NATO Heads of state and government at the meeting in London
NATO Heads of state and government at the meeting in London

Nawab Khan

BRUSSELS, Dec 8 (KUNA) -- Ahead of the NATO leaders meeting near London on Wednesday (4 December) a number of critical articles appeared in the western press focusing on disunity and divisions within the Alliance .
Yet, the short three-hour hour meeting organized to celebrate the 70th anniversary of the signing of the NATO treaty , the Alliance has come out strengthened and united, according to analysts and commentators.
The Atlantic alliance is in better shape after the London summit, Stefano Stefanini, a former Italian NATO representative, wrote in La Stampa Italian paper.
"Even if they don't agree on everything, the leaders did their best to avoid a conflict that would only have done harm. The differences are obvious, but so is the desire to remain together," he opined.
The German daily Frankfurter Allgemeine published a report titled "NATO demonstrates unity and strength at its summit." "The harmony stood in marked contrast to the debates preceding the 70th anniversary of the Alliance," it noted.
The host of the meeting UK Prime Minister Boris Johnson hailed the 29-member Alliance as "the most successful alliance in history." He stressed there was "very great solidarity" within the alliance. The British weekly the Economist recalled that "so much talk of "crisis" has surrounded NATO's 70th birthday year that it has been easy to forget there are reasons to celebrate. " "Not only has the alliance proved remarkably durable by historical standards, but since 2014 it has responded aptly to Russia's aggression in Ukraine, refocusing on its core mission of collective defence," it commented.
Even Turkish President Recep Tayyip Erdogan, backed down from his threat to use veto to block a NATO military plan to defend Eastern Europe in order to safeguard the unity of the Alliance.
NATO Secretary-General Jens Stoltenberg in his press conference after the meeting admitted that there are differences within the Alliance but underlined that NATO remains unified in its commitment to collective defence.
"Disagreements will always attract more attention than when we agree.
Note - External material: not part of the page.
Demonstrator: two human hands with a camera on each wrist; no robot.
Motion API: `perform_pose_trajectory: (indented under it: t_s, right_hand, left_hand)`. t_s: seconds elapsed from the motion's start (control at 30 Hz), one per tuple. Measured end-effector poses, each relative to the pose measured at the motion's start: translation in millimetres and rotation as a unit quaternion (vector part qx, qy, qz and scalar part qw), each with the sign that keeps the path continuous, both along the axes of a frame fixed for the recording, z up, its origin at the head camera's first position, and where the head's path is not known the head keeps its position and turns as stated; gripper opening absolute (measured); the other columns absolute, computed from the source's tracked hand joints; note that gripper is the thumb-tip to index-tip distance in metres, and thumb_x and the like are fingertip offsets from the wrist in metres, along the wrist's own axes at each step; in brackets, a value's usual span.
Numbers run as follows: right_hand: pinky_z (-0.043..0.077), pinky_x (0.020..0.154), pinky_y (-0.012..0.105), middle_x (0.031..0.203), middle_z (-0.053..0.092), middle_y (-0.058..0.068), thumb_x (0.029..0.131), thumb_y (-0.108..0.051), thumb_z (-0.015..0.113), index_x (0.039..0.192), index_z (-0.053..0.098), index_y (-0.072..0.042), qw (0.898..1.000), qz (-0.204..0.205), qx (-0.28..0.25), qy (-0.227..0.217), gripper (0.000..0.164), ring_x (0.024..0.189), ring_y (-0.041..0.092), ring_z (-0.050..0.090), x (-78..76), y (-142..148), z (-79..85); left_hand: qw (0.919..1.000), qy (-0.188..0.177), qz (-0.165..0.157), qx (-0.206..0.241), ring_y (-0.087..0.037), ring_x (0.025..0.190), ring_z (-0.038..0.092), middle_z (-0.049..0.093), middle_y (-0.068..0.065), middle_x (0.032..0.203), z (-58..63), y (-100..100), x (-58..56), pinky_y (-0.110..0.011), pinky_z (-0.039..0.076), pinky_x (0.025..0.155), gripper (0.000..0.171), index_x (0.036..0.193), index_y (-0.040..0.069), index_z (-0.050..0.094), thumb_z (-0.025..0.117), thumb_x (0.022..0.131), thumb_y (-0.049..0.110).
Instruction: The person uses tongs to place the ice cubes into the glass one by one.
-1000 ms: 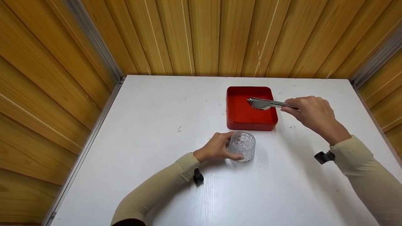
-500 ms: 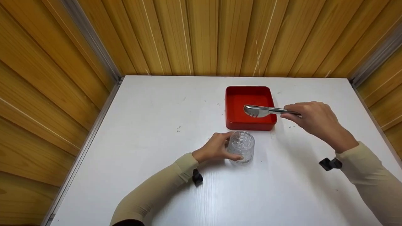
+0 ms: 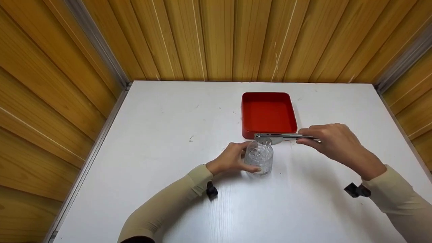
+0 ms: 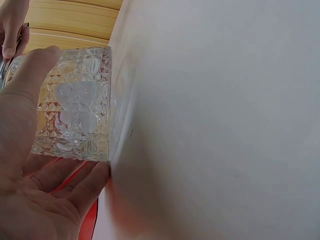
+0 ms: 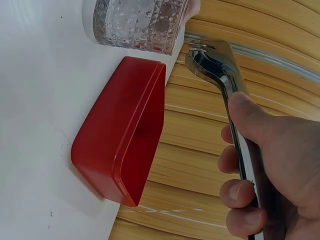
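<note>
Beside the tray on the white table stands a clear, faceted glass. My left hand holds its side, with the thumb on the near side. In the left wrist view the glass lies between thumb and fingers; its contents cannot be made out through the pattern. Metal tongs, with a spoon-like head and tines, are gripped by my right hand. Their head is over the far rim of the glass. The right wrist view shows the tongs pressed together, with nothing visible between their heads.
A square red tray stands just behind the glass, its raised wall close to the tongs. Small dark specks mark the white table. Wood-panelled walls close off the back and sides.
My right hand has brought the tongs down toward me, from above the red tray to the far rim of the glass. My left hand and the glass have stayed in place.
</note>
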State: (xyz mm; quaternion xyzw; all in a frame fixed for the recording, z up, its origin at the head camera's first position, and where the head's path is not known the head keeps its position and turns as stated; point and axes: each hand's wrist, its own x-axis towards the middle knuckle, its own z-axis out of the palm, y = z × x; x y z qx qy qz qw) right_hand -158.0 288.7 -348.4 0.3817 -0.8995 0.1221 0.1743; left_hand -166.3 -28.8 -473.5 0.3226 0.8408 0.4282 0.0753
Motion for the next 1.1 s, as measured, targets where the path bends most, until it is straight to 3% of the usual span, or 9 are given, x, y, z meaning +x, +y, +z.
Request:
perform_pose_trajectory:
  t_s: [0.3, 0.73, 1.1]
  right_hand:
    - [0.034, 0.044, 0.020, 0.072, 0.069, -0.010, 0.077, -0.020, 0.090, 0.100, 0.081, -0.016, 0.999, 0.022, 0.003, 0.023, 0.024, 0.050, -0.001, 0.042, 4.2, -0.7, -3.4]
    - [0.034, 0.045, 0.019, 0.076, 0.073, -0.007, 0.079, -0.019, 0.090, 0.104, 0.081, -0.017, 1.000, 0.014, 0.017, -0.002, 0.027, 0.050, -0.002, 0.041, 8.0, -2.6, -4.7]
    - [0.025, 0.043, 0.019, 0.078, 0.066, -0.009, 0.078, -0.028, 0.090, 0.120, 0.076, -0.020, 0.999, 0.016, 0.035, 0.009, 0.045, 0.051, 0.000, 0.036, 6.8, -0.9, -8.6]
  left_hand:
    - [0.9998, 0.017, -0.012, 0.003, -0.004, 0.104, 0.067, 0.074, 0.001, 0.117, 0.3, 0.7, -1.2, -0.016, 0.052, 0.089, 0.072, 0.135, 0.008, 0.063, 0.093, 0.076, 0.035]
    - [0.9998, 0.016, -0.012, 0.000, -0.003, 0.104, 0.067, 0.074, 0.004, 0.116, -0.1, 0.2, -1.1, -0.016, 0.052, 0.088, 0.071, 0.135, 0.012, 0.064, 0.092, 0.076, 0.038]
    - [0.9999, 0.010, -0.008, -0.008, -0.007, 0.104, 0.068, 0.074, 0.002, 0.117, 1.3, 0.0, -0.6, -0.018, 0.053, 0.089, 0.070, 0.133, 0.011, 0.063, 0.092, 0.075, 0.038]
We have to remember that we have had disagreements in this Alliance since the Suez Crisis in the 1950s, to the Iraq War in 2003, and many more," he noted.
"The strength of NATO is that we have always been able to overcome these differences and then unite around our core task: to protect and defend each other," he stressed.
The defecse spending of allies, excluding the United States, has jumped by USD 130 billion over the past five years, he pointed out.
He said NATO leaders also agreed on a new action plan to step up efforts in the fight against terrorism.
"All Allies remain committed to the fight against ISIS and our training mission in Iraq and the training mission in Afghanistan," said the former Norwegian Prime Minister.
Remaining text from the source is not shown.